Hear a climbing expert explain all the ways that Mt. Everest can kill you

Define “dangerous”. Way more people per year die in motor vehicle accidents than climbing accidents, but of course way, way, way more people go about in cars than attempt to climb mountains. If you compare car deaths per million miles of car travel to mountaineering deaths per million miles of mountaineering, the mountaineers will quite probably still end up on top.

By way of example, in 2020, people in the US travelled a total of 4.9 trillion miles by car. 38,824 people were killed in motor traffic accidents that year. That’s approximately 0.008 deaths per million miles of car travel. If we assume that hiking to the Mt. Everest base camp, while arduous and time-consuming, is not particularly dangerous compared to the actual ascent, then the distance from the Mt. Everest base camp to the summit is approximately 12.75 miles. About 800 people attempt to climb Mt. Everest per year, so that would be a total of somewhat more than 20,000 miles of distance covered. In 2020, nobody died on the climb (there was no climbing at all due to the COVID-19 pandemic), but during the last 5 active climbing seasons, excluding 2020, an average of 7.8 climbers lost their lives, hence, approximately 625 deaths per million miles of Mt. Everest climbing. Therefore, per million miles of travel, climbing Mt. Everest is around 78,000 times more dangerous to one’s life than riding in a car.

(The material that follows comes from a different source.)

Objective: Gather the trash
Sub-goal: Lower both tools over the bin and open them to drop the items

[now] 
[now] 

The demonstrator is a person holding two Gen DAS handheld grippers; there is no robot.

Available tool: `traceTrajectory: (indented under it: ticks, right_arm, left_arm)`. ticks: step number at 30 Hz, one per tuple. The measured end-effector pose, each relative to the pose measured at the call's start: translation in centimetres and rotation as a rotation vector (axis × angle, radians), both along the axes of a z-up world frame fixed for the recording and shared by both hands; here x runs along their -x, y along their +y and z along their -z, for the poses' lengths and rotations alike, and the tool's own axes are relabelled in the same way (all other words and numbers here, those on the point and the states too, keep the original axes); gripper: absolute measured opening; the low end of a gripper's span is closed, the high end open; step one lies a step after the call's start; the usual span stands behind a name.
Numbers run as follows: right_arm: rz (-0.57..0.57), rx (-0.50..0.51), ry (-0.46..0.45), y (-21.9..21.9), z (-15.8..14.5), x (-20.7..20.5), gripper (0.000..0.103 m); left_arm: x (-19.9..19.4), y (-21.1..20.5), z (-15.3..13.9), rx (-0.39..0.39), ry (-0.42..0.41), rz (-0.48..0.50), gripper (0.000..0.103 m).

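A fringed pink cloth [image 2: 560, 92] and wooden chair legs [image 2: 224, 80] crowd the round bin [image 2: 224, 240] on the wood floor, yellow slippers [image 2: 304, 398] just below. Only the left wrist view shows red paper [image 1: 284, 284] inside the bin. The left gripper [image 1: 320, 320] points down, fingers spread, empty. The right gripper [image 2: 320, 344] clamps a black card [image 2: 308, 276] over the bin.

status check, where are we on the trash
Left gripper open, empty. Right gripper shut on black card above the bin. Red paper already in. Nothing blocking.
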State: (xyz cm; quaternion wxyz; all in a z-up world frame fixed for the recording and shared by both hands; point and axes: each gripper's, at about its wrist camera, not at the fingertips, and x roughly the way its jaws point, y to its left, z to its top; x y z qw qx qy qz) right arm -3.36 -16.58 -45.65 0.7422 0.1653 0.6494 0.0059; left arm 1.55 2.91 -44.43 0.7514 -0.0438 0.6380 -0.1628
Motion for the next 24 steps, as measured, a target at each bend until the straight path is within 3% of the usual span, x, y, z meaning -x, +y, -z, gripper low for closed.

Note: This disregards the fact that people normally don’t arrive at the Mt. Everest base camp, go up to the summit and down again, and leave – climbing a mountain like Mt. Everest requires an intricate pattern of acclimatisation, rest at altitude, and familiarisation climbs that extends over weeks – but the order of magnitude doesn’t really change. Even if we assume that mountaineers cover 10 times the distance on the mountain, climbing Mt. Everest is, statistically, still 7,800 times more likely to kill you than travelling in a car. Also note that, as mentioned above, Mt. Everest is considered one of the easier 8,000m+ mountains to climb and it is very popular, which skews the statistics. For example, between 1939 and 2021, 377 people reached the summit of K2 while 91 died in the attempt.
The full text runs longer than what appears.